=== Prompt ===
Write out exactly the lines of the entries below from the one holding "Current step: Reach" to the one holding "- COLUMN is", inclusive, and leave out all other lines.

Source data
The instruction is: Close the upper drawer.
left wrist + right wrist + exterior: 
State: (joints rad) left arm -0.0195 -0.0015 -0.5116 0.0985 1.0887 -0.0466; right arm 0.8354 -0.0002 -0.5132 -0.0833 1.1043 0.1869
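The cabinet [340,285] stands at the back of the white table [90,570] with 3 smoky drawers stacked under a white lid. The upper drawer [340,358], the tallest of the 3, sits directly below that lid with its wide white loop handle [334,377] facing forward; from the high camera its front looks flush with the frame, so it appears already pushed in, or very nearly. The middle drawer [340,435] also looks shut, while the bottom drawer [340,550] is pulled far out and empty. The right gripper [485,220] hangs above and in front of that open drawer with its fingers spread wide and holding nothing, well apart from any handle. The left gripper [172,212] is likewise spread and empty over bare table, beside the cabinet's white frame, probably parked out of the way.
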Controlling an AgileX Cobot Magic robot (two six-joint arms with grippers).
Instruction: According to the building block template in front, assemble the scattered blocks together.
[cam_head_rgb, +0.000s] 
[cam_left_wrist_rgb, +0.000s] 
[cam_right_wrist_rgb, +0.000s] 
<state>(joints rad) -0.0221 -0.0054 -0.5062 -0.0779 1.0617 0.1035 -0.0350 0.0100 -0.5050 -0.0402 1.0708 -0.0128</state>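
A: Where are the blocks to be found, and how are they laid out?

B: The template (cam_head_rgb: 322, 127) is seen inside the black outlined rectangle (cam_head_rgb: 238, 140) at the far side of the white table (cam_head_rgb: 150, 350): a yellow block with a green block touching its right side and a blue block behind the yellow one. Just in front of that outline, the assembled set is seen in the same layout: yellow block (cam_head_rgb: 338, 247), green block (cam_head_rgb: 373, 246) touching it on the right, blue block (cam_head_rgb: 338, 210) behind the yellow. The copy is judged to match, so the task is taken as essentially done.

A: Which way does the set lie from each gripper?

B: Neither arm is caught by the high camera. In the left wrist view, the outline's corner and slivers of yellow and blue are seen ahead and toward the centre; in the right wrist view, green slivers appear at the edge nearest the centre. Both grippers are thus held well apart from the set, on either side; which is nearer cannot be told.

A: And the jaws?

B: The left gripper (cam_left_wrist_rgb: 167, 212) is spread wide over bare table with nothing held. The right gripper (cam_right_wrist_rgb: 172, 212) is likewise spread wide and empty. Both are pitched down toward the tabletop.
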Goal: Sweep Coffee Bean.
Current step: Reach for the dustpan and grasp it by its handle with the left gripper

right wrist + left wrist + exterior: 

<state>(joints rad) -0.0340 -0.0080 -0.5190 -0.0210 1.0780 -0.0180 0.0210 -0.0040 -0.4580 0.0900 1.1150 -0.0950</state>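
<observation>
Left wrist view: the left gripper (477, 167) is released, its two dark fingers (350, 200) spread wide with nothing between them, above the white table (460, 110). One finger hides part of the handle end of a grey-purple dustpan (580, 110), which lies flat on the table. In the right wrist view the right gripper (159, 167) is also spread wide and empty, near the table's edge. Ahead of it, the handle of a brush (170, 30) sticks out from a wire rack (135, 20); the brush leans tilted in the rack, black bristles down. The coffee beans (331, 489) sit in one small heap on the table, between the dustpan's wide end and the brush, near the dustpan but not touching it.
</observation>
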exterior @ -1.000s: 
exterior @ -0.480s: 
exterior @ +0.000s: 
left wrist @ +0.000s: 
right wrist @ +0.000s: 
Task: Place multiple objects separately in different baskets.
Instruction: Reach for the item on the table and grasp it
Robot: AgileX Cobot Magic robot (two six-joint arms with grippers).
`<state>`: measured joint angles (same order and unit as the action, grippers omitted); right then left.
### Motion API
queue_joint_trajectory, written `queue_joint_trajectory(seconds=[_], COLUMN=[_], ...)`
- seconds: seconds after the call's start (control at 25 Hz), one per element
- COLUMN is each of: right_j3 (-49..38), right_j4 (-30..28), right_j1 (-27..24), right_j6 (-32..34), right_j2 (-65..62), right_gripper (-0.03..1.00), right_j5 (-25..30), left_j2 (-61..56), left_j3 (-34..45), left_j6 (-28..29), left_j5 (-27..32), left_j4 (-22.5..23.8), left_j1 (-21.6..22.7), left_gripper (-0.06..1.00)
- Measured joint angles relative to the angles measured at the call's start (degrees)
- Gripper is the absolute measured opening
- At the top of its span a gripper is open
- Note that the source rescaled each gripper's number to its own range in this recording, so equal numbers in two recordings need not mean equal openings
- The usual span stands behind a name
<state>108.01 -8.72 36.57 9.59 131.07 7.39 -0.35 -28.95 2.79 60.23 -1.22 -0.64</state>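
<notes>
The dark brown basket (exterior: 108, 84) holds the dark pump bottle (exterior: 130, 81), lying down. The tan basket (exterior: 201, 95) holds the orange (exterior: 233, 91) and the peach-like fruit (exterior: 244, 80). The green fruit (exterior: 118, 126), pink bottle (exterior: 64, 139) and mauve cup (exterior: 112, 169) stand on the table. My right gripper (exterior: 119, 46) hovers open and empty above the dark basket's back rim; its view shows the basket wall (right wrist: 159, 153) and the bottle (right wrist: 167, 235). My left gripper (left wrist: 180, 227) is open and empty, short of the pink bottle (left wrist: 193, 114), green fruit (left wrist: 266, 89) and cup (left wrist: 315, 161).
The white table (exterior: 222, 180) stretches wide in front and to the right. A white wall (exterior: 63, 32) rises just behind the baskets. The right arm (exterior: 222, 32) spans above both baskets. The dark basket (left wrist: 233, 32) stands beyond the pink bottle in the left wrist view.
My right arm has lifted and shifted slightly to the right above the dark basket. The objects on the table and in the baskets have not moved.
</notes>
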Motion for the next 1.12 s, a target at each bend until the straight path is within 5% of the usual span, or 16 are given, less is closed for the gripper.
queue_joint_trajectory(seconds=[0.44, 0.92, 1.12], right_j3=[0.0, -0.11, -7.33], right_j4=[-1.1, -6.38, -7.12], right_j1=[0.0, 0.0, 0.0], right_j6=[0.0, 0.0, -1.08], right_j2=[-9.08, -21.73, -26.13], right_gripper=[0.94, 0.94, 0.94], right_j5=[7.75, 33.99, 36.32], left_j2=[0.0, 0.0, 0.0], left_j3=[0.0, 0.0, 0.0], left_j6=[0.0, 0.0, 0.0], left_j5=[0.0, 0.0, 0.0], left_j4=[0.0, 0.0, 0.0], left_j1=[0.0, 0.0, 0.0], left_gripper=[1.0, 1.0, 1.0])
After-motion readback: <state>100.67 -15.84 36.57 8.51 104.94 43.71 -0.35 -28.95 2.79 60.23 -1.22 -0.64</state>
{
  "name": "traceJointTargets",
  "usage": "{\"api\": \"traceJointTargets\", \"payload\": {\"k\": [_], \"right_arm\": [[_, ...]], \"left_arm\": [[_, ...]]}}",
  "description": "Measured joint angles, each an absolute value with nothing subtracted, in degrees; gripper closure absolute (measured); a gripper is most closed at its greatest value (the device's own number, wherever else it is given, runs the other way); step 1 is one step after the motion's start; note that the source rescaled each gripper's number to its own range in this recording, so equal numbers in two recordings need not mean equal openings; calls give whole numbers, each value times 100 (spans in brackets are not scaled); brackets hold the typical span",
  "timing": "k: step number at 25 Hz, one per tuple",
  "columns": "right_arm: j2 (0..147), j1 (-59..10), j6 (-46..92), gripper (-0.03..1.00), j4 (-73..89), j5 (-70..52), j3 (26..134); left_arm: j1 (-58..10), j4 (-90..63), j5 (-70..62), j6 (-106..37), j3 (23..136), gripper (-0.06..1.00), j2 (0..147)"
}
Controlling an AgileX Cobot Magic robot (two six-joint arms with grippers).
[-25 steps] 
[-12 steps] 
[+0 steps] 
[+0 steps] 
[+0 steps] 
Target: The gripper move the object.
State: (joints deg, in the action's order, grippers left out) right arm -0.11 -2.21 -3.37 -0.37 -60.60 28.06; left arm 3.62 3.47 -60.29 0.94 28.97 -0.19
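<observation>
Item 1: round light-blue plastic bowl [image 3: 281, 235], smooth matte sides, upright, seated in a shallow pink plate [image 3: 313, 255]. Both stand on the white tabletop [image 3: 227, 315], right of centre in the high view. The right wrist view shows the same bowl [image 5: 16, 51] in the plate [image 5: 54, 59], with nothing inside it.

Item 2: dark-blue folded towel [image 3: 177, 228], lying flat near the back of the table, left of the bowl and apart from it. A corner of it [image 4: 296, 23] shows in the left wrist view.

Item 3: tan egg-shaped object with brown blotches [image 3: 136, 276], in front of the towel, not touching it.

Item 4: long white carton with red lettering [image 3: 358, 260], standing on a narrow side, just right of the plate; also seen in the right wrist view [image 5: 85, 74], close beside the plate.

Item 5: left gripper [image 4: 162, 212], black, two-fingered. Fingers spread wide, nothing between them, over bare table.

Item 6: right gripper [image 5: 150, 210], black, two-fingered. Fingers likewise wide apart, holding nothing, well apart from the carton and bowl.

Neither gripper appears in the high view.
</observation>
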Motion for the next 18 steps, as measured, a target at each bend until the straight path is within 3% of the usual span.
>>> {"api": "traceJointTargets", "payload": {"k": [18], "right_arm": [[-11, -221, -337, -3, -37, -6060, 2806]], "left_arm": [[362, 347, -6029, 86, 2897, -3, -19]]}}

=== Task solution ===
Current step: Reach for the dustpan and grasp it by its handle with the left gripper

right wrist + left wrist + exterior: 

<state>(joints rad) -0.0340 -0.0080 -0.5190 -0.0210 1.0780 -0.0180 0.0210 -0.0040 -0.4580 0.0900 1.1150 -0.0950</state>
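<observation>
Left wrist view: the left gripper (477, 167) is released, its two dark fingers (350, 200) spread wide with nothing between them, above the white table (460, 110). One finger hides part of the handle end of a grey-purple dustpan (580, 110), which lies flat on the table. In the right wrist view the right gripper (159, 167) is also spread wide and empty, near the table's edge. Ahead of it, the handle of a brush (170, 30) sticks out from a wire rack (135, 20); the brush leans tilted in the rack, black bristles down. The coffee beans (331, 489) sit in one small heap on the table, between the dustpan's wide end and the brush, near the dustpan but not touching it.
</observation>
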exterior @ -1.000s: 
exterior @ -0.480s: 
exterior @ +0.000s: 
left wrist @ +0.000s: 
right wrist @ +0.000s: 
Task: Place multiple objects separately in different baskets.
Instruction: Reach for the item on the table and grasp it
Robot: AgileX Cobot Magic robot (two six-joint arms with grippers).
`<state>`: measured joint angles (same order and unit as the action, grippers omitted); right then left.
### Motion API
queue_joint_trajectory, written `queue_joint_trajectory(seconds=[_], COLUMN=[_], ...)`
- seconds: seconds after the call's start (control at 25 Hz), one per element
- COLUMN is each of: right_j3 (-49..38), right_j4 (-30..28), right_j1 (-27..24), right_j6 (-32..34), right_j2 (-65..62), right_gripper (-0.03..1.00), right_j5 (-25..30), left_j2 (-61..56), left_j3 (-34..45), left_j6 (-28..29), left_j5 (-27..32), left_j4 (-22.5..23.8), left_j1 (-21.6..22.7), left_gripper (-0.06..1.00)

Nothing further is needed to complete the exercise.